Of course they’re tooting their own horn. The VA blog contains plenty of complaints from veterans who still aren’t getting what they need from the system. click I have no way of evaluating the program on a large scale. But I have seen it succeed here in Gainesville, one person at a time.
For me this initiative is personified by the outreach workers who accompany the Home Van on our weekly campsite rounds. Many homeless vets are discouraged by bureaucracy and especially suspicious of the VA – they will not seek out services. So the VA workers go to the woods to find them. The workers find out what the veterans need – documents, legal assistance, health care, drug treatment, vocational certification – you name it – and come back week after week to move the cases along.

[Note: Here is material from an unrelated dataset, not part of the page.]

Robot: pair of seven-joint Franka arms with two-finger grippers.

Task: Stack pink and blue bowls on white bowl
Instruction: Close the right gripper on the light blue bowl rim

One by one, every month or so, one of the men or women living in the woods tells us, “I’ve got an apartment. I’m moving in next week.” John*** and Deena, both vets, have lived in a tent in the woods at least as long as the HOME Van has been going out. John is reserved, Deena more open. She always had a hug for me when I gave her socks; I’d say ‘How’s it going?’ and she’d shrug and smile. When she told me they were moving into an apartment, my first thought was ‘Oh no, we won’t see you anymore.’
Mad Mack is a scrawny old vet, a Led Zeppelin fan, who’s been housed for two years. He comes by the HOME Van many evenings just to see his old friends. I’m sure his case manager knows he smokes reefer – he makes no attempt to hide it.
Felipe is a blustering, obnoxious guy, eager to tell anyone who’ll listen why he’s better than ‘those bums.’ Last week he told us he’s about to move into an apartment. I was thrilled, as I had been for all the others. If The Feminist Grandma’s affection were key to being housed, there would be an awful lot more people on the street.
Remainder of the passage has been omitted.